Ici, comme en tout ce qui concerne la politique du cabinet français, on est réduit aux conjectures, et n'étant pas dans le secret des dieux, nous nous contenterons d'examiner les vues qu'on lui a prêtées, et que nous ne pouvons considérer comme sérieuses, bien qu'il n'ait pas jugé à propos de les désavouer. Il serait en effet peu flatteur pour la dignité de ce pays que le senor Hidalgo et tant de caballeros fussent si bien au courant des plans de notre gouvernement, tandis que pas un de nos publicistes ne sait à quoi s'en tenir sur ce point. Si l'on s'en rapportait aux indiscrétions plus ou moins autorisées de ces seigneurs cavaliers, l'expédition du Mexique ne serait rien moins que le signal de la régénération non-seulement du Mexique lui-même, ce qui semblait déjà une tâche assez forte, mais de la race latine dans les deux Amériques. Nous voudrions discuter ce plan avec toute la gravité convenable, mais en vérité il nous semble avoir été mis en avant surtout dans le but louable d'égayer la question mexicaine, que le public envisage avec des dispositions très-éloignées de la confiance. On a déjà fort abusé, à propos de l'Europe, de cette dénomination de race latine, et les Allemands nous ont bâti là-dessus une foule de catégories plus impertinentes que sensées. Dans l'énumération de leurs griefs contre la race latine, ils ont oublié en effet le plus impardonnable de ses torts: c'est qu'elle n'existe nulle part avec les caractères qu'ils lui assignent, pas même en Italie. Mais, pour appliquer ce nom à des populations métisses qui ont à peine gardé une goutte du sang espagnol, il faut une singulière complaisance d'imagination, et il faut de la folie, pour se figurer qu'on les ralliera au nom de l'intérêt et de la gloire de l'élément latin! On voit d'ici l'échafaudage de ce plan fantastique. Substituer des monarchies aux républiques dans toutes les anciennes colonies espagnoles, grouper et discipliner sous l'influence française tous ces États nouveaux, enfin prendre corps à corps la race anglo-saxonne sur son plus glorieux terrain, en profitant des déchirements de l'union américaine: tel est ce programme, qui est, comme on voit, d'une réalisation aussi simple que facile.

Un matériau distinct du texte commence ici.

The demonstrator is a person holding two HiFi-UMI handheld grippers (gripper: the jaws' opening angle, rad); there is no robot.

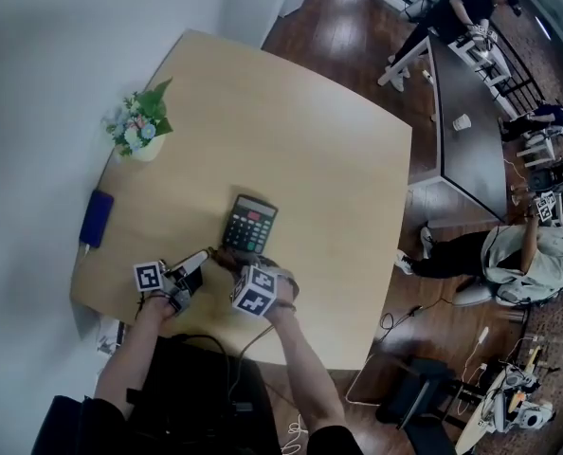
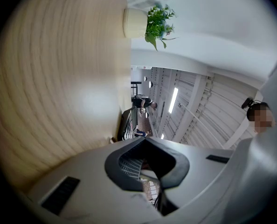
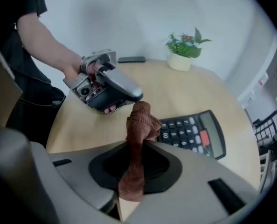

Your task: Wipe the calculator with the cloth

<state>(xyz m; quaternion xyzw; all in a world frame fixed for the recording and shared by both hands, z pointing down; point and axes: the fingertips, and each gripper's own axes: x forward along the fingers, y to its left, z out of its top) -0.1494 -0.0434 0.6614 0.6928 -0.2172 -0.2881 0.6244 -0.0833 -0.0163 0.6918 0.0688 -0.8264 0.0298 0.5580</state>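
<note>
A dark calculator [image 1: 250, 224] lies flat on the light wooden table [image 1: 310, 159], near its front edge. My right gripper [image 1: 228, 260] hovers just in front of the calculator's near end, pointing steeply down. In the right gripper view it [image 3: 139, 146] is shut on a brown cloth [image 3: 139, 125], whose bunched end sticks out past the jaws beside the calculator [image 3: 194, 133]. My left gripper [image 1: 202, 256] is shut and empty, held level just left of the right one. From the left gripper view [image 2: 145, 141] the calculator [image 2: 127, 123] appears edge-on ahead.
A small potted plant [image 1: 141, 131] stands at the table's far left, and a blue flat object [image 1: 96, 218] lies on the left edge. People sit around a dark table [image 1: 466, 112] far to the right. Cables lie on the floor by the near right.
</note>
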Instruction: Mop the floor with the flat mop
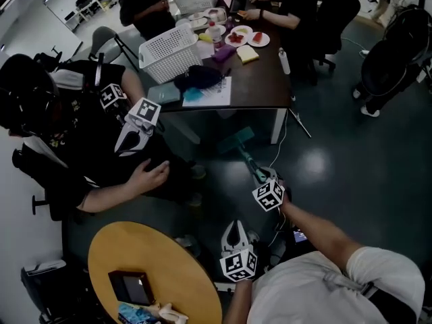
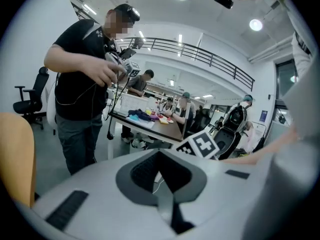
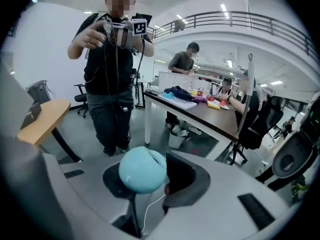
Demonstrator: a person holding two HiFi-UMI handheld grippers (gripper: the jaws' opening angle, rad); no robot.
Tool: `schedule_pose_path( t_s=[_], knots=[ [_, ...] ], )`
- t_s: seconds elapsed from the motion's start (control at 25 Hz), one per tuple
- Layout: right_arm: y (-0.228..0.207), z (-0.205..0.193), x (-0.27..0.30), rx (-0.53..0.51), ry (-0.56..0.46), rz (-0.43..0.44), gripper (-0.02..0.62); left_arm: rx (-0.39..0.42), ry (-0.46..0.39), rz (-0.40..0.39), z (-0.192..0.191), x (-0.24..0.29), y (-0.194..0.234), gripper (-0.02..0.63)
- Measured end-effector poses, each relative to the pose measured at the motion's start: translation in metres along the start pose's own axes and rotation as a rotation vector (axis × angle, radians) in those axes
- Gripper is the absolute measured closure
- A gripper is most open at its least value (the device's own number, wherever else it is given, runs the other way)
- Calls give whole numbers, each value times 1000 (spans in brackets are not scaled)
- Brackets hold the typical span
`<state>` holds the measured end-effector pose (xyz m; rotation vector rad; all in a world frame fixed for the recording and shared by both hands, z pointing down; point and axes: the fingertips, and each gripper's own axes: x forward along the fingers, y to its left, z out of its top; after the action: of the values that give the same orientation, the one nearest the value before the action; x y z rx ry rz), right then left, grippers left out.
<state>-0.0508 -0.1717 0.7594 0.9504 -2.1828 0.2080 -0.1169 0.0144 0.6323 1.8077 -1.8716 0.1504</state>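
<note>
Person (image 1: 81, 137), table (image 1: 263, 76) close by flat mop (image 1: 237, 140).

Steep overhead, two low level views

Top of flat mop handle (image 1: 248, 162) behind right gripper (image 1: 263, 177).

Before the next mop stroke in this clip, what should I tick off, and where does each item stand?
1. Right gripper shut on the mop handle: ok.
2. Left gripper on the handle too: not ok; it is shut, empty and apart from it.
3. Mop head flat on the floor: cannot tell; it lies at the table edge.
4. Stroke path free: not ok; the table leg and a white cable lie close.
5. Other person out of the way: not ok; stands close by.
</note>
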Motion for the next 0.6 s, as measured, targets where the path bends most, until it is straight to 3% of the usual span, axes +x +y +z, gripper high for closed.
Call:
schedule_pose_path(
  t_s=[0.32, 0.6],
  knots=[
    [29, -79, -158, -7, 93, 76, 482, 9, -8, -42, 1, -6, -12, 601],
    [47, -104, -178, -24, 73, 68, 482, 8, -9, -55, -1, -4, -13, 601]
  ],
)
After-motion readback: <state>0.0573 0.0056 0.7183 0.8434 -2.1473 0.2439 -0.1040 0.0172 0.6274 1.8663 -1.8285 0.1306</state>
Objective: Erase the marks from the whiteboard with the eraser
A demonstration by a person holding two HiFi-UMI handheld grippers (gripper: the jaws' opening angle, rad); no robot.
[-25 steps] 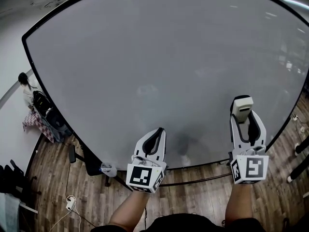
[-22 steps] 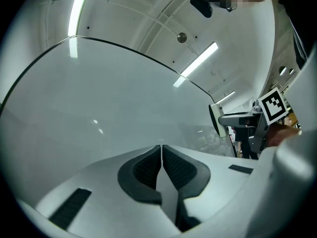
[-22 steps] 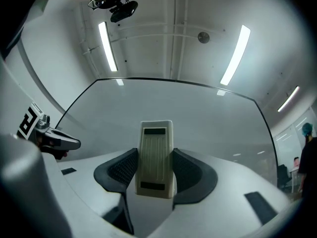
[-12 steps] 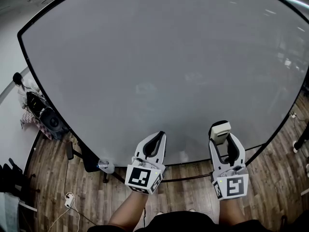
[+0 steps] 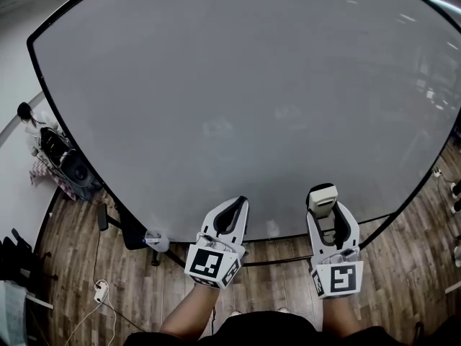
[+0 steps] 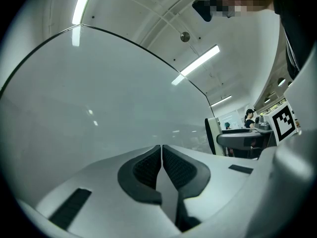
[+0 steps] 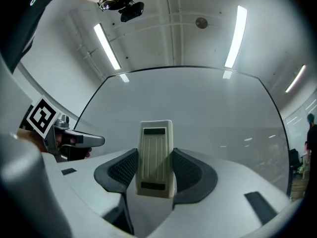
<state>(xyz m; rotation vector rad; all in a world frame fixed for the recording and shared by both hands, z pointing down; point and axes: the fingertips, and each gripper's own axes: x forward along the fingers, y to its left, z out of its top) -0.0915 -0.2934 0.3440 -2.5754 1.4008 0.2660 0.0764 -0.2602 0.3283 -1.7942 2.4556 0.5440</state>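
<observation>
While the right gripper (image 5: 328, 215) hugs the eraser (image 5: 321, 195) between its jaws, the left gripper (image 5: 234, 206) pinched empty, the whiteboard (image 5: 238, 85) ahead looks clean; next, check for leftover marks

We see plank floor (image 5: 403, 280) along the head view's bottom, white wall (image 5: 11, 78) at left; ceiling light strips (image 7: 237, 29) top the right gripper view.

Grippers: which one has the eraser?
The right gripper, jaws clamped on the pale eraser; the left gripper is shut with nothing between its jaws.
</observation>
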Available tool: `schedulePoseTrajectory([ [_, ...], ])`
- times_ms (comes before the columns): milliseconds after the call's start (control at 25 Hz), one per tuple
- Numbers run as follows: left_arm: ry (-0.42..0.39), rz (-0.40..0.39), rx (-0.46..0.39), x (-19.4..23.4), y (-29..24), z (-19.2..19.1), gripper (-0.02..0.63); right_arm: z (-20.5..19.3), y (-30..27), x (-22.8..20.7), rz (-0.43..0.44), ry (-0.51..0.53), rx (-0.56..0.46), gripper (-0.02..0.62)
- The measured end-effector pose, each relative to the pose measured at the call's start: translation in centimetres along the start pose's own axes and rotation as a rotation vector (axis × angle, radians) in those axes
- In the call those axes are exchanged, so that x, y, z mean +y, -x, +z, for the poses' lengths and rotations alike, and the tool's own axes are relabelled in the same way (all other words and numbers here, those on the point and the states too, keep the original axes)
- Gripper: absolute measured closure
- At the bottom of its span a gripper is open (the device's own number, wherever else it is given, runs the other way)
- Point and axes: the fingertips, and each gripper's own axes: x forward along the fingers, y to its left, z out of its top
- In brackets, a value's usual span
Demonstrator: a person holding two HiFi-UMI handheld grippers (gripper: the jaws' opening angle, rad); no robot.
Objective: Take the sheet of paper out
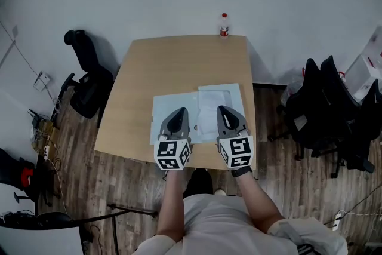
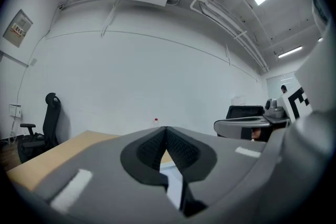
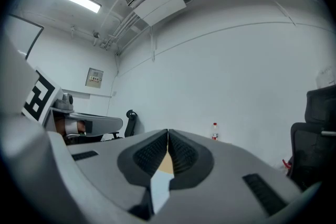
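- Left claw (image 2: 166,128): closed, pads meeting at the tips, nothing between them. Held level over the near part of the tabletop (image 1: 179,63).
- Right claw (image 3: 168,132): closed as well, tips together, nothing gripped. Level, and just beside the left one.
- Head view: left claw (image 1: 178,110) and right claw (image 1: 222,108) sit side by side and point to the far side. Marker cubes are at the near edge.
- Sheet of paper (image 1: 222,94): white, lying flat on the near right part of the tabletop, slightly skewed. It overlaps a larger pale blue flat piece (image 1: 162,109). Cannot tell whether it lies on that piece or inside it.
- Both claws hang over these two flat pieces. Contact cannot be judged.
- Bottle (image 1: 224,25) with a red cap stands upright at the far edge, well apart from the paper.
- Black office chair (image 1: 86,77) left of the tabletop; more black chairs (image 1: 325,104) to the right.
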Motion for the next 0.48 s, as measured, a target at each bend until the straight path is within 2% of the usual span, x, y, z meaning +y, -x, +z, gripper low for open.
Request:
schedulePoseTrajectory([
  [480, 0.013, -0.048, 0.05, 2.7, -6.1, -1.1, 0.597, -1.8, -6.5, -1.3, -0.005, -0.02, 0.049, 0.583],
])
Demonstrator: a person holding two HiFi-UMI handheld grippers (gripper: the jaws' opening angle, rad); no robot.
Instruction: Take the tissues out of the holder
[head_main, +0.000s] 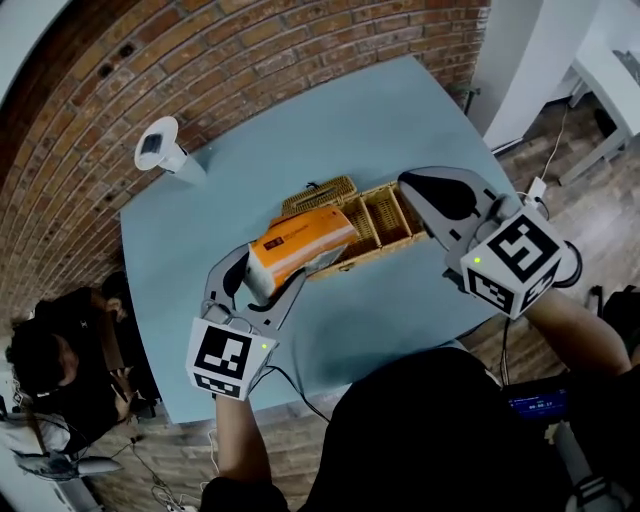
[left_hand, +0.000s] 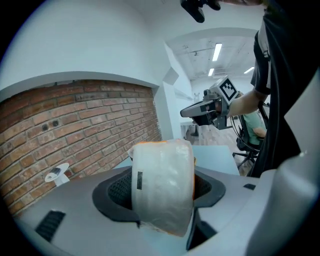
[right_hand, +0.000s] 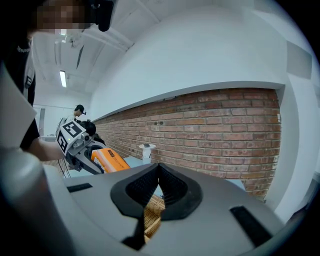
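Left gripper (head_main: 266, 274), fingers (left_hand: 119, 192) clamped on the orange tissue pack (head_main: 300, 240), holds it tilted above the open wicker holder (head_main: 388, 222) on the blue bench (head_main: 300, 140); right gripper (head_main: 420, 196), fingers together and empty, hovers beside the holder; extraction apparently near complete, with 1 pack left to set down.

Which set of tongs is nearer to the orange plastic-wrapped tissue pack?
Left. The left tongs clamp the orange plastic-wrapped tissue pack; the right tongs are apart from it, above the other end of the woven wicker holder.
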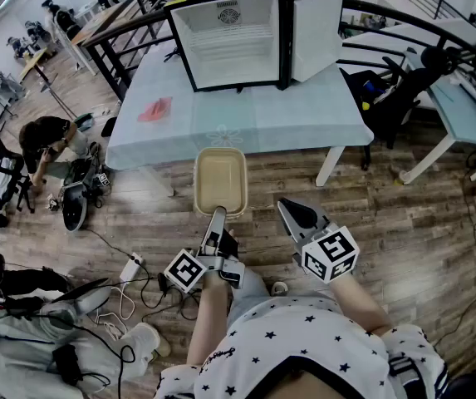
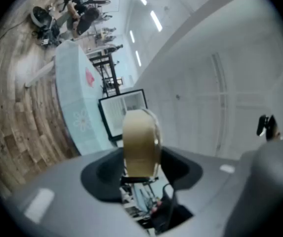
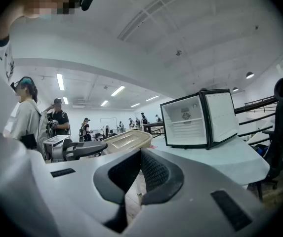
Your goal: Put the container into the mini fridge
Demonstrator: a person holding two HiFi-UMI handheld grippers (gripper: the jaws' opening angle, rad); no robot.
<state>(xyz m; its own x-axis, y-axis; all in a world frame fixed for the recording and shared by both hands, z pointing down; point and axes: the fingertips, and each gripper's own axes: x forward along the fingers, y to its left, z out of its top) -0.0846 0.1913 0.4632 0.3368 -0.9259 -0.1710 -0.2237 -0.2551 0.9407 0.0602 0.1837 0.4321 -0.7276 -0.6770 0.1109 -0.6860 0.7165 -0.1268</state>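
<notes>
Two claws: left claw (image 1: 215,214) clamped on the container (image 1: 219,175), right claw (image 1: 287,209) together, empty

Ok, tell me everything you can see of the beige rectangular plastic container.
The beige rectangular plastic container is shallow and tray-like, with rounded corners and a broad rim round a recessed top. It hangs roughly level in the air, just short of the pale blue table and its near edge. Only the left gripper touches it, closed on its near short rim.
</notes>
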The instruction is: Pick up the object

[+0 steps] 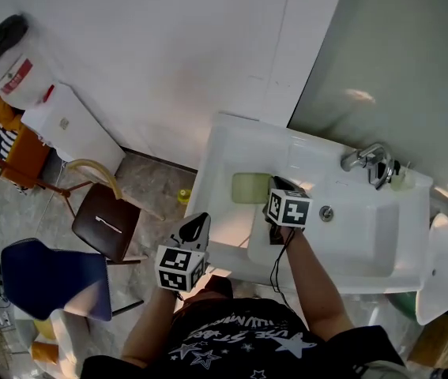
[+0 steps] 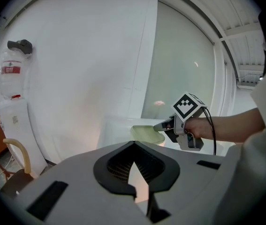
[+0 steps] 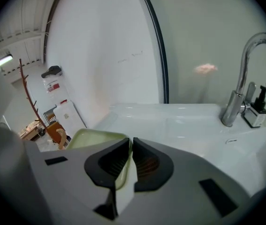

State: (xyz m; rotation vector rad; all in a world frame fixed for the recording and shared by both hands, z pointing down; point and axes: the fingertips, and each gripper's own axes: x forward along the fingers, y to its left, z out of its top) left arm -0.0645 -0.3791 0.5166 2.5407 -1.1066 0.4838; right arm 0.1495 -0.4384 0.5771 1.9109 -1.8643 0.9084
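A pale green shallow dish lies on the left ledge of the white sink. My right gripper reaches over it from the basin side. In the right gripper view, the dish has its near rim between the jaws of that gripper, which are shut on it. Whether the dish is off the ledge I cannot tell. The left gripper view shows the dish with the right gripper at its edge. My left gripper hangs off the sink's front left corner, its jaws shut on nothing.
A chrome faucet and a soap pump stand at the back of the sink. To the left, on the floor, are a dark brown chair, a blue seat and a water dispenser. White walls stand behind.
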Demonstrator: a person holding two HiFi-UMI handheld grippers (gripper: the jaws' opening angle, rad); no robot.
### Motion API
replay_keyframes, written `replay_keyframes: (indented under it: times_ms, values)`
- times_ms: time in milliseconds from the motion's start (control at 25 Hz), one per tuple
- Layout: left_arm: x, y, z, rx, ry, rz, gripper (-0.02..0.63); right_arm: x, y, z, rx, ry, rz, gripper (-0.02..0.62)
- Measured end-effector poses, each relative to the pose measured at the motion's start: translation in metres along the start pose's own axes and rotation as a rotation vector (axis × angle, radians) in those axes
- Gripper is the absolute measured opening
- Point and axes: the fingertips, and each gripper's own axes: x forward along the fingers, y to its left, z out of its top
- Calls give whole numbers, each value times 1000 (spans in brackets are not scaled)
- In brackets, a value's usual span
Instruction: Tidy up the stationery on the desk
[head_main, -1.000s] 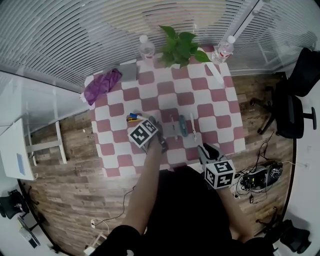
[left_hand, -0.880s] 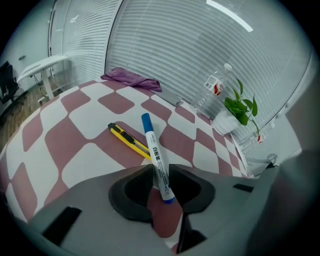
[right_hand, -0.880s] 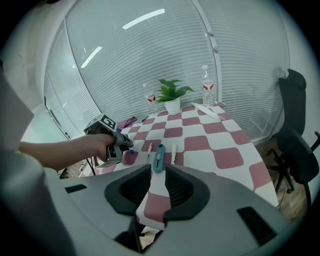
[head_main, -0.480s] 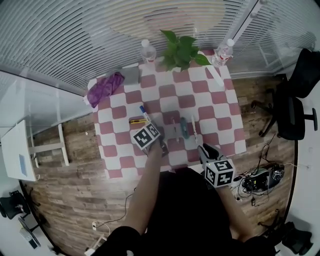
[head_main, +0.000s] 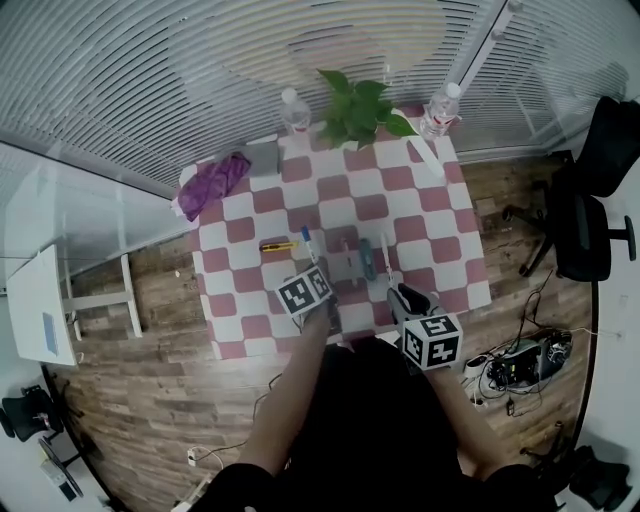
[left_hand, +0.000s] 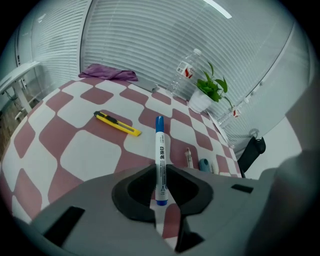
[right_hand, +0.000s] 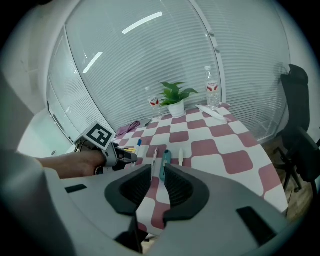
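While the left gripper (head_main: 316, 270) hangs over the near middle of the checked table (head_main: 440, 225) in the head view, a blue marker (head_main: 309, 243) sticks out from its tip toward the far side. A yellow knife (head_main: 278, 245) lies just left of the marker, and a row of pens (head_main: 367, 257) lies to its right. The right gripper (head_main: 404, 296) hovers at the table's near edge.

From the left gripper view, the jaws have just been closing and clamp the marker (left_hand: 159, 160) by its near end, with the cap pointing far.

From the right gripper view, the right gripper's (right_hand: 158, 172) jaws stand narrowly apart with nothing between them. The row of pens (right_hand: 162, 162) lies beyond on the table.
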Motion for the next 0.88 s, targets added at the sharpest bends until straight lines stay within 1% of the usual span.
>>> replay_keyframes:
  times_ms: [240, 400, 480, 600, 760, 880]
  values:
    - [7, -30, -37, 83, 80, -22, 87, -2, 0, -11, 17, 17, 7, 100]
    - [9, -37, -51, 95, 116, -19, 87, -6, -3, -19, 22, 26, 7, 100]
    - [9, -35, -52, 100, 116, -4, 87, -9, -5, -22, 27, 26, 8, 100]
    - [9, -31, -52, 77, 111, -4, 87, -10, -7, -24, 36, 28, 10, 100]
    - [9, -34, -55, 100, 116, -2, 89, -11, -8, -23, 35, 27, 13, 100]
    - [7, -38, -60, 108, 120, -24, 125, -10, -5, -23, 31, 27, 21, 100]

Nous ne lui ferons pas l'honneur de nous y arrêter plus longuement. Nous n'admettrons jamais que des idées aussi insensées aient pu un seul instant être accueillies par le gouvernement français; il est plus naturel de croire que ses prétendus confidents se sont vantés. Ces plans ont reçu toutefois une grande publicité dont le premier effet a dû quelque peu déconcerter ses auteurs. La race latine disséminée dans les républiques hispano-américaines n'a pas plutôt appris qu'on s'apprêtait à la délivrer comme le Mexique, qu'elle a aussitôt formé un projet d'alliance offensive et défensive pour se mettre à l'abri de cet affranchissement.